The first step in the process is to be informed about your patients' benefits and resources and develop a plan to make them work for the best possible transition of care, she adds. Look at your patients' lifetime benefits while developing a treatment plan, Kizziar says. "For instance, if a chronically ill patient needs home care, look at the annual limit on home care visits. It might be wonderful if he could get five visits a week but if the limit is only 20 for the whole year, suggest the minimum he can get by with so he'll have funding to last the rest of the year," she suggests.
Remember that even when a patient has no lifetime maximum, that doesn't mean he or she has a blank check for healthcare costs. Even unlimited lifetime benefits usually have some kind of annual maximum, Kizziar points out. "Case managers should be concerned about doing the right thing for the patient at one particular time. Patients don't necessarily need a comprehensive total work up if they come in for one particular ailment. Part of the role of case managers is to partner with the physician to ensure that patients get what they need to transition as smoothly and appropriately as possible," she says.

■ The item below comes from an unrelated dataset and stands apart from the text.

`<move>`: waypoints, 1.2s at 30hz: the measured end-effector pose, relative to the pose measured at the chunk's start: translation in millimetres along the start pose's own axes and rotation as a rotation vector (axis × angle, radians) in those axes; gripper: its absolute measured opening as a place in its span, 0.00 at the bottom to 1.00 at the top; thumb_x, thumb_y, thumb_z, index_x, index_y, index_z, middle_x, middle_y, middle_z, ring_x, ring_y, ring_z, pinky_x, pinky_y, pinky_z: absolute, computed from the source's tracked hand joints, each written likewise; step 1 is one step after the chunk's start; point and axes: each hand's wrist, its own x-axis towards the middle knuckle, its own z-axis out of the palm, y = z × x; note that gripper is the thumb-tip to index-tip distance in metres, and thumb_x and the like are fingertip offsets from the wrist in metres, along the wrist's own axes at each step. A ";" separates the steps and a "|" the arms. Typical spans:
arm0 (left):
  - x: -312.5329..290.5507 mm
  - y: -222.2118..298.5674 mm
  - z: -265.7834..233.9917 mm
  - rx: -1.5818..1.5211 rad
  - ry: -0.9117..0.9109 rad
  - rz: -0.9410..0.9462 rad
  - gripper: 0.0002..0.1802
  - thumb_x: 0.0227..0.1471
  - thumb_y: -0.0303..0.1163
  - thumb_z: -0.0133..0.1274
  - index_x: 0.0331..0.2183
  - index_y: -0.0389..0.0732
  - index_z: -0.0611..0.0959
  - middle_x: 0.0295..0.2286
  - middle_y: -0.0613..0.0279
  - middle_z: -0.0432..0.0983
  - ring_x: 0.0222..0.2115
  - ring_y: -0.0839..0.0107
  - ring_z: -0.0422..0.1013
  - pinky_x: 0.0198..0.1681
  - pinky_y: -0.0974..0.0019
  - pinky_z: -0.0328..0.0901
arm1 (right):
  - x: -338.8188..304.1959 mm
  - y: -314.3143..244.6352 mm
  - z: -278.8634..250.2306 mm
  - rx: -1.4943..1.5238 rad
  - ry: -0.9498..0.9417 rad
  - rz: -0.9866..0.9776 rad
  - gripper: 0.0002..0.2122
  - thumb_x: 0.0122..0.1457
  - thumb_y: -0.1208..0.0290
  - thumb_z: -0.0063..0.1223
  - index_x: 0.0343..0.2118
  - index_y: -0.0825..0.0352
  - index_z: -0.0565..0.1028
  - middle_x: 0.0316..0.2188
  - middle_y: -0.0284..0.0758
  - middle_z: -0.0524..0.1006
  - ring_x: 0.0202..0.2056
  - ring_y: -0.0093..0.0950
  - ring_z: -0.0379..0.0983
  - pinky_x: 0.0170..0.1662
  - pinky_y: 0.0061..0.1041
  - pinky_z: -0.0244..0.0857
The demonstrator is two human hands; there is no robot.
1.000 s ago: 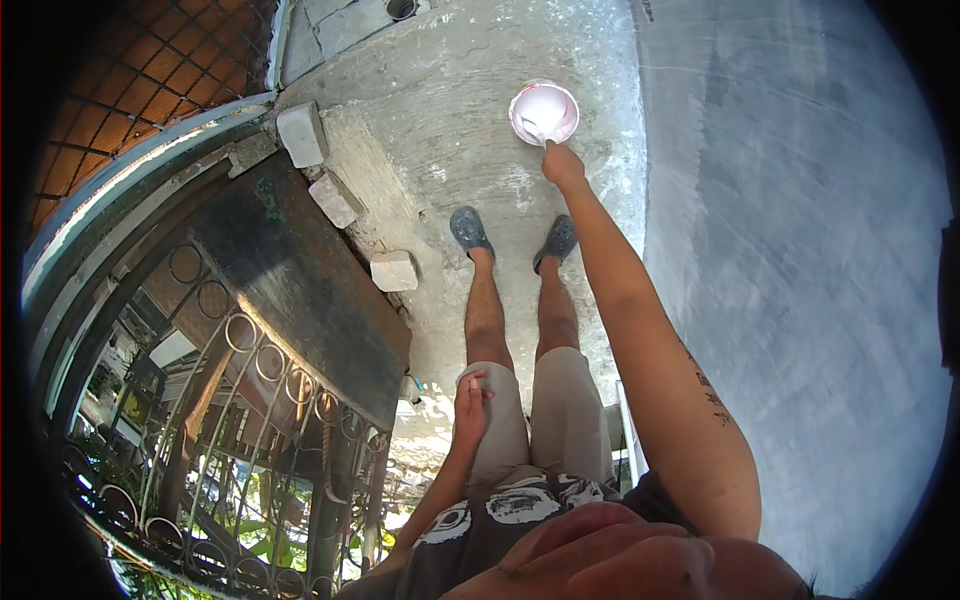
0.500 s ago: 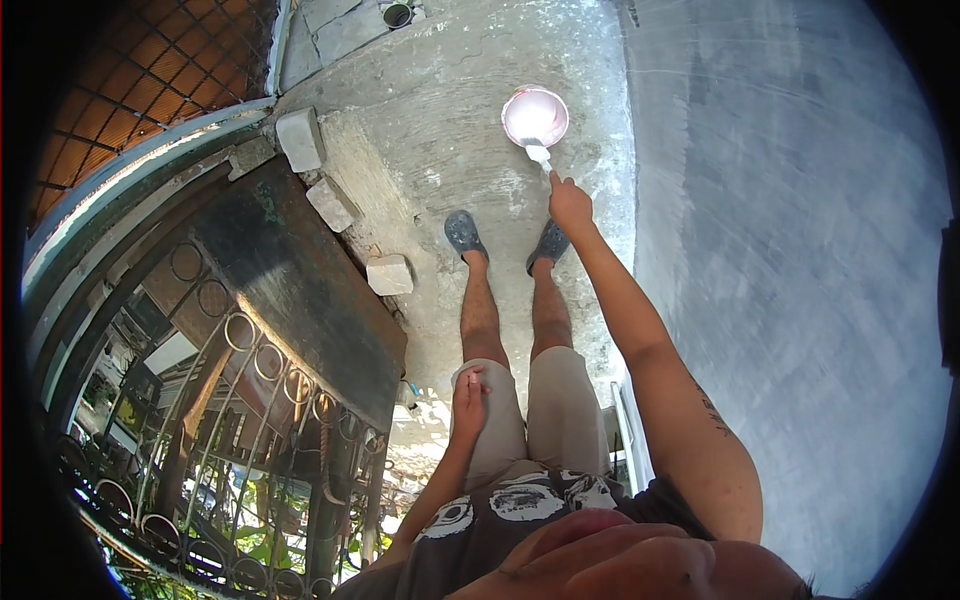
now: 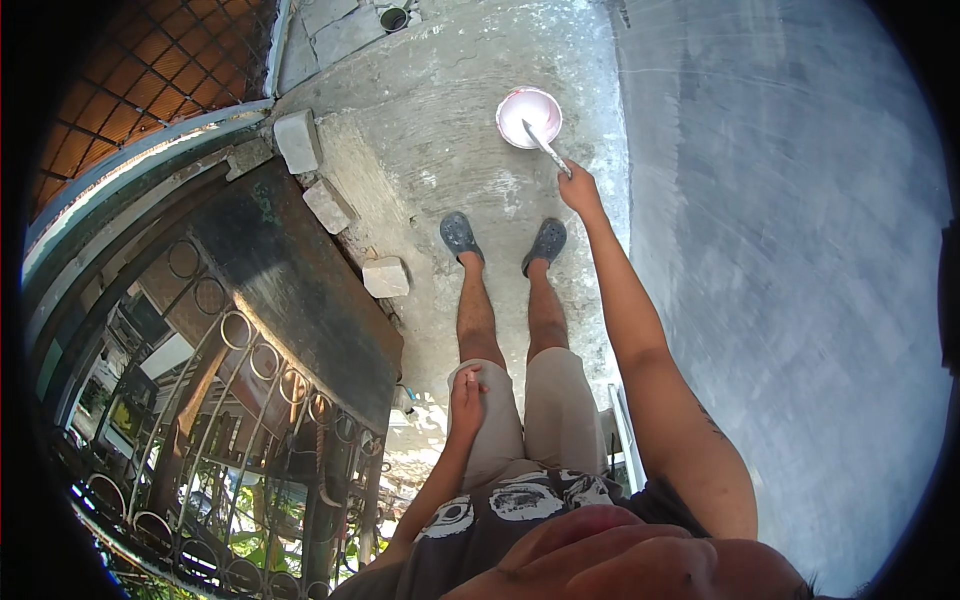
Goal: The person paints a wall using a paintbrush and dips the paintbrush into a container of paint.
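Note:
My right hand (image 3: 579, 188) is closed around the white, paint-smeared handle of a paintbrush (image 3: 549, 153). The brush slants down over the near rim of a small round bucket (image 3: 502, 117), its head inside, turned edge-on. Pale pinkish-white paint (image 3: 541, 106) coats the bucket's inside. The bucket stands on the concrete floor, beyond my feet. Lower down, my left hand (image 3: 467, 402) rests on my left thigh, holding nothing, with fingers loosely bent and a little apart.
A grey wall (image 3: 780, 250) with streaky lighter patches runs along the right. Several pale blocks (image 3: 386, 277) line the left of the concrete floor (image 3: 420, 130), beside a dark panel (image 3: 300, 290) and a metal railing with rings (image 3: 238, 330). A round hole (image 3: 394, 19) shows at the far end.
The paintbrush has turned from flat-on to edge-on and its head reaches farther into the bucket. My right hand has shifted slightly right. The left hand stays on the thigh.

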 end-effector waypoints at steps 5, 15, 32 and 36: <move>-3.5 -5.2 -2.3 0.020 0.001 0.013 0.24 0.72 0.44 0.34 0.50 0.35 0.76 0.45 0.58 0.75 0.31 0.75 0.72 0.42 0.69 0.67 | 56.7 16.7 -3.7 -0.026 0.067 -0.008 0.21 0.60 0.64 0.51 0.55 0.70 0.76 0.47 0.56 0.79 0.51 0.49 0.76 0.56 0.38 0.68; -3.3 -10.6 0.4 -0.004 0.008 0.029 0.24 0.72 0.44 0.34 0.49 0.36 0.77 0.44 0.58 0.75 0.31 0.76 0.72 0.41 0.70 0.67 | 11.5 29.8 -26.0 0.017 0.218 0.104 0.20 0.60 0.63 0.51 0.50 0.72 0.79 0.44 0.55 0.80 0.49 0.48 0.78 0.53 0.38 0.69; -7.4 -16.2 -3.4 0.013 0.003 0.029 0.24 0.72 0.44 0.35 0.49 0.35 0.77 0.42 0.59 0.76 0.31 0.76 0.72 0.41 0.69 0.67 | -27.7 18.9 40.2 -0.717 -0.036 -0.227 0.25 0.62 0.74 0.43 0.64 0.64 0.65 0.36 0.45 0.77 0.34 0.41 0.80 0.35 0.40 0.76; -7.9 -17.4 -4.8 0.010 0.003 0.010 0.24 0.72 0.44 0.35 0.49 0.35 0.77 0.42 0.59 0.75 0.31 0.75 0.72 0.41 0.68 0.67 | -45.4 31.3 44.5 -0.796 -0.070 -0.243 0.24 0.62 0.74 0.44 0.63 0.67 0.65 0.35 0.43 0.77 0.34 0.38 0.81 0.33 0.37 0.77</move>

Case managers should ensure that their patients know all the options for care and become actively engaged in the healthcare process and decision making. Case managers should also provide the information they need to make informed decisions, Kizziar says.
Beware of making personal judgments about what patients can or can't afford if their insurance doesn't cover a particular service, says John Banja, PhD, professor, Department of Rehabilitation Medicine, and a medical ethicist at the Center for Ethics at Emory University in Atlanta. "Often healthcare professionals make up their mind as to how much patients can afford, and they don't mention a modality if they think the client can't afford it. This is always a mistake. You never know what the client or patient has in the way or resources. Case managers should always inform the patient about whatever reasonable options there are and not make judgments about what he or she can afford," Banja says.
For example, if a patient could benefit from home care but doesn't have coverage for it, talk to the family. They might be able to find a way to pay for it. Kizziar says, "In healthcare we tend to think we know what is best for our clients, and we have made them dependent on us. But with the changing healthcare environment, it's critical to help them become more engaged in their own care plans. This means giving them more information about what is covered and what is not, and giving them the option, and letting them make their own decisions," Kizziar continues. Doing otherwise takes the decision process away from the patients, she adds.
In some cases, when spending a little more now can save a lot more later, providers and payers might be able to work out a way for patients to get what they need, Banja says. For example, a patient might have a limit of 10 physical therapy benefits, but when he is reaching the limit, the case manager sees that he is doing so well that if he has five more visits, he could be entirely fit to return to work and avoid reinjuring himself. In this case, not only would the patient benefit, the third-party payer also might benefit by saving money down the road, he says.
"The case manager could make a plea for the insurer to cover extra visits. If that doesn't work, she could ask if the physical therapist would give a self-pay patient a discount and ask the patient if he's willing to pay a reduced rate out of pocket," Banja suggests.